Eu teria muito gosto em descer ao Lué, quanto mais não fosse para saber o que é que aquilo era, se não estivesse a meio de uma operação e quase, quase a atingir o objetivo. Depois de este ter sido atingido, voltámos para trás e a descida ao Lué ficou para o dia de São Nunca à tarde.

Quanto ao teu livro, fui espreitá-lo ao site da Wook. Depois de ter dado uma olhada às suas primeiras 38 páginas, que a Wook disponibiliza, resolvi comprá-lo. Acabei agora mesmo de fazer a encomenda.

Um abraço

Fernando de Sousa Ribeiro,
ex alferes miliciano da C.Caç. 3535 do B.Caç. 3880

José Ferreira Abrantes disse...

Obrigado pela compra do Livro. É uma pequena ajuda para atingir os 3 mil exemplares de vendas que possibilitam a tradução para Inglês e Espanhol.
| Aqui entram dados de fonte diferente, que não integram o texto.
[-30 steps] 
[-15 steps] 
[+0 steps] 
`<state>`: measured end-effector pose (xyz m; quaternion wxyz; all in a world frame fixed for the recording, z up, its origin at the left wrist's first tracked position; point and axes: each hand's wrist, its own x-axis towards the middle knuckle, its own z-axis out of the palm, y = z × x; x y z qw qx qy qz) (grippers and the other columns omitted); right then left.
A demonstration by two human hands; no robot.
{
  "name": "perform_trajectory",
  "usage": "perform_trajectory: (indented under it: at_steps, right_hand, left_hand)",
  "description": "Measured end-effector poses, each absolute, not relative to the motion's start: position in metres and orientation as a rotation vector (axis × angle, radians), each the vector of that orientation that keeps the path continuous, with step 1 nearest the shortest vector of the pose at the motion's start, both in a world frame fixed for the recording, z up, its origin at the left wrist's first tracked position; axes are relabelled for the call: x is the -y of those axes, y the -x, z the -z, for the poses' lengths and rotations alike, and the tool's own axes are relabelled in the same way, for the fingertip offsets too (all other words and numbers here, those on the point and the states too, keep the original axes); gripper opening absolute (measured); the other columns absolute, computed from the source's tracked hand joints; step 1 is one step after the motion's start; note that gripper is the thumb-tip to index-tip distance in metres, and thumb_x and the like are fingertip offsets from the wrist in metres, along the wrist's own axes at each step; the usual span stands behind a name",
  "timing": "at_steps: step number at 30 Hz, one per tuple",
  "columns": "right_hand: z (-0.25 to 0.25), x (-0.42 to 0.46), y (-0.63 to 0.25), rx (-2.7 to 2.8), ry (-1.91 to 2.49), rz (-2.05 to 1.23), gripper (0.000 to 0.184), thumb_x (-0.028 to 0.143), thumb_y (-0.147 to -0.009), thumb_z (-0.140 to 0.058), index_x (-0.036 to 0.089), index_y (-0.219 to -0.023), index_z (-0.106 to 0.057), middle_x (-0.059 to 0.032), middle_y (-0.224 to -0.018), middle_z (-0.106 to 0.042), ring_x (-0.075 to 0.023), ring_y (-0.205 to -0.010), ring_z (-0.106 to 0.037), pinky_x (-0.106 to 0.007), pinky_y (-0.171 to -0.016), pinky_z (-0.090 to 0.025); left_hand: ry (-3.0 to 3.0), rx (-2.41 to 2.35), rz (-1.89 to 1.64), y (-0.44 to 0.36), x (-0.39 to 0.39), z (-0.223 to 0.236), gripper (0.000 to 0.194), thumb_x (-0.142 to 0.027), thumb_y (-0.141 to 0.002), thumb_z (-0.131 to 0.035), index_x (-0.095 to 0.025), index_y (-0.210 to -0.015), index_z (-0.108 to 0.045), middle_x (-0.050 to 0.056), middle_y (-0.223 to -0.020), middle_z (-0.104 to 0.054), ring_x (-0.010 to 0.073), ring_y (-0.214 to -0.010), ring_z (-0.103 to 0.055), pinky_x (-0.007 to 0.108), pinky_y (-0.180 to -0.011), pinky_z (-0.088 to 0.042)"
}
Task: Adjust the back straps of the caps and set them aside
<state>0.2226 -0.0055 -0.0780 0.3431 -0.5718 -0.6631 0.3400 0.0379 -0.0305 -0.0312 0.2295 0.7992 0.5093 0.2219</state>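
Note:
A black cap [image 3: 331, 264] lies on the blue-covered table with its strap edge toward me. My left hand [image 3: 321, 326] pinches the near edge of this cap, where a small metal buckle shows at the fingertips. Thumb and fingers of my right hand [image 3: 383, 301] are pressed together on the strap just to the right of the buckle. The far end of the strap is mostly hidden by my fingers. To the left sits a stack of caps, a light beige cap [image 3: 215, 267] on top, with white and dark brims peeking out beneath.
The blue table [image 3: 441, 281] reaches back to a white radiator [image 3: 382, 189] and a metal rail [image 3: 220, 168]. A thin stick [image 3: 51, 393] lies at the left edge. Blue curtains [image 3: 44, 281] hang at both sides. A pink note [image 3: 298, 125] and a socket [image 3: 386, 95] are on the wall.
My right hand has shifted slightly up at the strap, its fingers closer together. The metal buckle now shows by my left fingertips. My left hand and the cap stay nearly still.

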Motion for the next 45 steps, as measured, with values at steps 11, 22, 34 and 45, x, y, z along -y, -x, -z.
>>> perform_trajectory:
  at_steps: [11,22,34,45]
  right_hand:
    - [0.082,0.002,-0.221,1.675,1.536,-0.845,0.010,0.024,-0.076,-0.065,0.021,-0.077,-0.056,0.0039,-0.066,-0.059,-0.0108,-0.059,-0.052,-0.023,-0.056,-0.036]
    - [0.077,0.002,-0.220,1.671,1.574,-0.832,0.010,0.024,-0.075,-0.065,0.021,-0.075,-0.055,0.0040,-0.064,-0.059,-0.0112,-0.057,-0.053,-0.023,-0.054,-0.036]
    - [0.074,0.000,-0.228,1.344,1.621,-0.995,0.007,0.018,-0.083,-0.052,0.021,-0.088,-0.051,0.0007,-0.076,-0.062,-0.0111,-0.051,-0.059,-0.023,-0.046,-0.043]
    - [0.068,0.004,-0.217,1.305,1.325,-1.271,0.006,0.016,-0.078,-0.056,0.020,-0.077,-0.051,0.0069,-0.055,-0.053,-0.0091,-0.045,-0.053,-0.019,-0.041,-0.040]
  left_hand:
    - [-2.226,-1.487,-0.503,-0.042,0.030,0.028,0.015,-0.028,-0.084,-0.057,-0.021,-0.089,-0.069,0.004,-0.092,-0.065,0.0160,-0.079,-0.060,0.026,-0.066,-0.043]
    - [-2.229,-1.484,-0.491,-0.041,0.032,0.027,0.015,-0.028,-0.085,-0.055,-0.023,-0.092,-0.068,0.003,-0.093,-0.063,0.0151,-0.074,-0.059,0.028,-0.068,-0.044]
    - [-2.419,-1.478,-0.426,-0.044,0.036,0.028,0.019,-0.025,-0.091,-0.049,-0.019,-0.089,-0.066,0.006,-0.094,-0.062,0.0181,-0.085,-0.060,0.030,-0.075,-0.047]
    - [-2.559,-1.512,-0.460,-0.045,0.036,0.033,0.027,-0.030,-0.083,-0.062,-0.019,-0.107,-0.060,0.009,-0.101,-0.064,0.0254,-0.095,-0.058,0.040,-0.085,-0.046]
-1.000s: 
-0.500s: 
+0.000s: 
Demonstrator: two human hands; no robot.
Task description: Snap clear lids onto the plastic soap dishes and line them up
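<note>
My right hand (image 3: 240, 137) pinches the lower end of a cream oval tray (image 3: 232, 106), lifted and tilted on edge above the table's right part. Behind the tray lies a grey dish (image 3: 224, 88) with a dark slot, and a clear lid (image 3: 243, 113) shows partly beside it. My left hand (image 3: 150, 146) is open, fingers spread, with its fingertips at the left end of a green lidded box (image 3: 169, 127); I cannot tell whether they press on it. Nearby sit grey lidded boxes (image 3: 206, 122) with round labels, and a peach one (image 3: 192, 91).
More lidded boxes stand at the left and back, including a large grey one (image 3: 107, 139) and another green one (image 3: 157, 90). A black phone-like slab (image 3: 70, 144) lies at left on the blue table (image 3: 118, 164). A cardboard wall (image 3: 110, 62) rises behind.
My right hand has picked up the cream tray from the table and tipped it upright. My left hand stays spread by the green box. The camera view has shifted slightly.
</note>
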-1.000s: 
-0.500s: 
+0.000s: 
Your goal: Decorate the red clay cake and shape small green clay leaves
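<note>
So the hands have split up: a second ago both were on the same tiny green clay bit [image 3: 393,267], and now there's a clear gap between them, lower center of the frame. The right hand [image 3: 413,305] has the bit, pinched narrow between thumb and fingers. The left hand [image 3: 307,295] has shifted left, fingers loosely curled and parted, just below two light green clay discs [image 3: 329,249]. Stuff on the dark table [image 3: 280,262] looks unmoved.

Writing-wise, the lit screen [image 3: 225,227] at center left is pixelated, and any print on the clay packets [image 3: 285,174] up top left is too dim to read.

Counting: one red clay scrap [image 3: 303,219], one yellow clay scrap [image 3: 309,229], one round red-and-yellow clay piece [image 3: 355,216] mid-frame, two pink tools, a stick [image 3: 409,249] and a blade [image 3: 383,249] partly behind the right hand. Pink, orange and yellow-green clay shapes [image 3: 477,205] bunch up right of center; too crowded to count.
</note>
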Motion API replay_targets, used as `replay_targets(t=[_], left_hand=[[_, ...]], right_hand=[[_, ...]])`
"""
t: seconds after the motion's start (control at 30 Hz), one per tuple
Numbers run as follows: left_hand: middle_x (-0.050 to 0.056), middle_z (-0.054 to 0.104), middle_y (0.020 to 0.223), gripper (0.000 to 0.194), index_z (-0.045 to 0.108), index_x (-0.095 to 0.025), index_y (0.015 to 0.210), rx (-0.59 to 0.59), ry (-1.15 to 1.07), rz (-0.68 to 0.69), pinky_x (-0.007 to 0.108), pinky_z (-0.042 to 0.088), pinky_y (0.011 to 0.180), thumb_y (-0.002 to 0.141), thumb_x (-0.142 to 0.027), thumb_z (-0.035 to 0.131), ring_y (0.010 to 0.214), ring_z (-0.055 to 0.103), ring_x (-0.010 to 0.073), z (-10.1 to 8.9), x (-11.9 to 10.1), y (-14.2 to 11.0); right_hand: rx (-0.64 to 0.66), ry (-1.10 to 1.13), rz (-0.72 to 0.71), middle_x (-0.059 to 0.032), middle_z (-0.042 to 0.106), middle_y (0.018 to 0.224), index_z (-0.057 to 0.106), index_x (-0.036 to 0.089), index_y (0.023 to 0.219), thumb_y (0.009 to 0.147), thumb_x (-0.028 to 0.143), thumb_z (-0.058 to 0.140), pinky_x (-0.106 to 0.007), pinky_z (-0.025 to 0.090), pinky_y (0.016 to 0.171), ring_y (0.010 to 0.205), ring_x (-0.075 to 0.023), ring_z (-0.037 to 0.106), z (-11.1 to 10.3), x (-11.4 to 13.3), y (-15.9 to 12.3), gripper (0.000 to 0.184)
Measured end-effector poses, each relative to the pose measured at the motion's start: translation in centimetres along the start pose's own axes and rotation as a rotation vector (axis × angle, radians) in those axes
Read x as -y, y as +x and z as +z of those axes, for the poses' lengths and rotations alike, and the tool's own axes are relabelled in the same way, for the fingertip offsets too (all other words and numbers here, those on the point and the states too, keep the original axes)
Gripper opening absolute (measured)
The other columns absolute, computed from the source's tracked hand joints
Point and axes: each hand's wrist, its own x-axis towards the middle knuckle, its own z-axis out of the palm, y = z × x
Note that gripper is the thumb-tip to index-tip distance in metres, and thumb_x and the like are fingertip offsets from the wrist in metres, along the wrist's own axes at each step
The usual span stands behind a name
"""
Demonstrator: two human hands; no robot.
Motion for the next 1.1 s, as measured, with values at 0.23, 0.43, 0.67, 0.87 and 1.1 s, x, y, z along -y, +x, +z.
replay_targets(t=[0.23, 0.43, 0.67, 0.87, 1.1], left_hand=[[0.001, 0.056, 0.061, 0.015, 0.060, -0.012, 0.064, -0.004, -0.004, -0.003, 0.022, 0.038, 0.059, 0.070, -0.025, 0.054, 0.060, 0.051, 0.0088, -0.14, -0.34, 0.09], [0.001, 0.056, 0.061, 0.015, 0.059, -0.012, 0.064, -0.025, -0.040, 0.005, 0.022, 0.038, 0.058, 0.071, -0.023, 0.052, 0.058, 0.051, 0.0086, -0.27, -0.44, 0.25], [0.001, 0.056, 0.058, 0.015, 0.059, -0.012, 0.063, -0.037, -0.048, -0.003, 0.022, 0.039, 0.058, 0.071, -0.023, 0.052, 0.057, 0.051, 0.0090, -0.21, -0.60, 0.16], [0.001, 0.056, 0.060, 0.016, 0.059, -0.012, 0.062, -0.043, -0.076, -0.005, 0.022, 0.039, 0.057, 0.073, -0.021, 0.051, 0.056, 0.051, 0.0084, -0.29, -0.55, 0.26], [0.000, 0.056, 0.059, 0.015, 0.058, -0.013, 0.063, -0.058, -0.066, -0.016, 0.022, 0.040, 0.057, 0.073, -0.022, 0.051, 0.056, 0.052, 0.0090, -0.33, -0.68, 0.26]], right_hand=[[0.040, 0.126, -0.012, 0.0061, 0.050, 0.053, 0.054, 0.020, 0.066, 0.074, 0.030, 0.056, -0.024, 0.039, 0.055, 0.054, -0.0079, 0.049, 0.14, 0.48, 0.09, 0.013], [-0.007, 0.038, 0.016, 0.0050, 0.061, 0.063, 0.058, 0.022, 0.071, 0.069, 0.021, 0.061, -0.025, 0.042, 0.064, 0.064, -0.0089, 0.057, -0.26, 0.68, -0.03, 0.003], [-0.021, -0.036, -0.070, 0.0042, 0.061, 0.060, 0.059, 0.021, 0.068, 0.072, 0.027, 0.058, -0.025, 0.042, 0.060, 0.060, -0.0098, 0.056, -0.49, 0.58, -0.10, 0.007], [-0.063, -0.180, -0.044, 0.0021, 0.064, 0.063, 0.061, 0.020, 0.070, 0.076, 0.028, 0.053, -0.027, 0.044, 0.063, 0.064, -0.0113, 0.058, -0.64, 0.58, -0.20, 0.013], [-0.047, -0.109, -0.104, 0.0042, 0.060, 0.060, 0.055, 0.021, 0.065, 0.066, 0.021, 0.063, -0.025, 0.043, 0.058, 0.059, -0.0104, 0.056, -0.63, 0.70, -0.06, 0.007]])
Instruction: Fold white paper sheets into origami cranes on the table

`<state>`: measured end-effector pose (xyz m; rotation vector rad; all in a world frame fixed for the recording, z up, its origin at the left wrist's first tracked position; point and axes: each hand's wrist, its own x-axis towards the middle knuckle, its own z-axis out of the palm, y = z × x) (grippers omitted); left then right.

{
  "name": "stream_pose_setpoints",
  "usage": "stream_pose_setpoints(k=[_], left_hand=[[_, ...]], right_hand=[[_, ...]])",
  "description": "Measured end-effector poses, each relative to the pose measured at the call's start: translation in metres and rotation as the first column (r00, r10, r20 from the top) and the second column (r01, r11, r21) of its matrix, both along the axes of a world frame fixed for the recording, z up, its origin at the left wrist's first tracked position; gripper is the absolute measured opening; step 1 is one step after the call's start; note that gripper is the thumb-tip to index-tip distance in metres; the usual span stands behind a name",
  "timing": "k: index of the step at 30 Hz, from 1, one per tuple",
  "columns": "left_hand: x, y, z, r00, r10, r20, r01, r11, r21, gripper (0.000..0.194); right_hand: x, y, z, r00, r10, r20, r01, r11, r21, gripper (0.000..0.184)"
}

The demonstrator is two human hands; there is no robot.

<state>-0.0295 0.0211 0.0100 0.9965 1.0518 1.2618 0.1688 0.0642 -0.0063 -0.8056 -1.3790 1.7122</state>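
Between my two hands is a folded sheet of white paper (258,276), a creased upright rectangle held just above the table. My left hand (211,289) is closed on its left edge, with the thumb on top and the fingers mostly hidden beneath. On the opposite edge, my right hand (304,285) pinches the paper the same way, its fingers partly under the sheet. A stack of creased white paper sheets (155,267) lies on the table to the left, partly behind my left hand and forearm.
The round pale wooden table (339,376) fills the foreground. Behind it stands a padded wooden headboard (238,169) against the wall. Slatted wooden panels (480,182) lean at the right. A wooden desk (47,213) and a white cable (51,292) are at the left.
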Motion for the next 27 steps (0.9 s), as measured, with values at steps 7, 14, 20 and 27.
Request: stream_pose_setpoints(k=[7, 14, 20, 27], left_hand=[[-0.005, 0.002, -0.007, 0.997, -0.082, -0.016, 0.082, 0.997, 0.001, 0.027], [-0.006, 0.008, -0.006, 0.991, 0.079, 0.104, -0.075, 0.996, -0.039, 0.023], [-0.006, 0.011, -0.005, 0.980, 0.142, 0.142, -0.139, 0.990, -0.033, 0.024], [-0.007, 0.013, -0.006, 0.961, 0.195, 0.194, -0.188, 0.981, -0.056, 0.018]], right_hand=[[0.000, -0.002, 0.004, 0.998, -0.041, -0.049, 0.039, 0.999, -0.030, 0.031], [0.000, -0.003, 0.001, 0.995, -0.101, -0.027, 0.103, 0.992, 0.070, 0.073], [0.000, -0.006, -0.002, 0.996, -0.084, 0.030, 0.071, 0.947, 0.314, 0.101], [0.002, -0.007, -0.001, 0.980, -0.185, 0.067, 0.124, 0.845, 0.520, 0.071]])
Tenho pensado escrever uma espécie de continuação que penso chamar "Os filhos da guerra" e que faz o cruzamemento dos filhos que os nossos militares por lá deixaram e as crianças que "recuperavamos" em operações. Obrigará a alguma pesquisa em Angola porque apanharia a guerra civil e Angola depois da "nossa guerra". Tenho algum material porque voltei a Angola várias vezes, já em 2000. Quando leres o Livro, diz-me se se justifica ir por aí. É que se não houver pessoas que gostem deste género de leitura, não vale a pena insistir.
Quanto ao Lué, admito que não tenha sido o destacamento o que viste. O destacamento estava praticamente num "buraco" cercado de montes. Terias de estar muito próximo para o veres, até porque em Fevereiro, penso que ainda não havia luz elétrica. A iluminação do perimetro era feita com latas de gasóleo com uma mecha que acendiamos ao anoitecer e que umas horas depois já estavam apagadas. Acontece que para além da proteção da ponte junto do quartel, também dávamos proteção às instalações da fazenda de café que existia lá, tendo nós uma secção em permanência nessas instalações, que se encontravam situadas numa colina. Admito que tenham sido as luzes da fazenda que tenhas visto.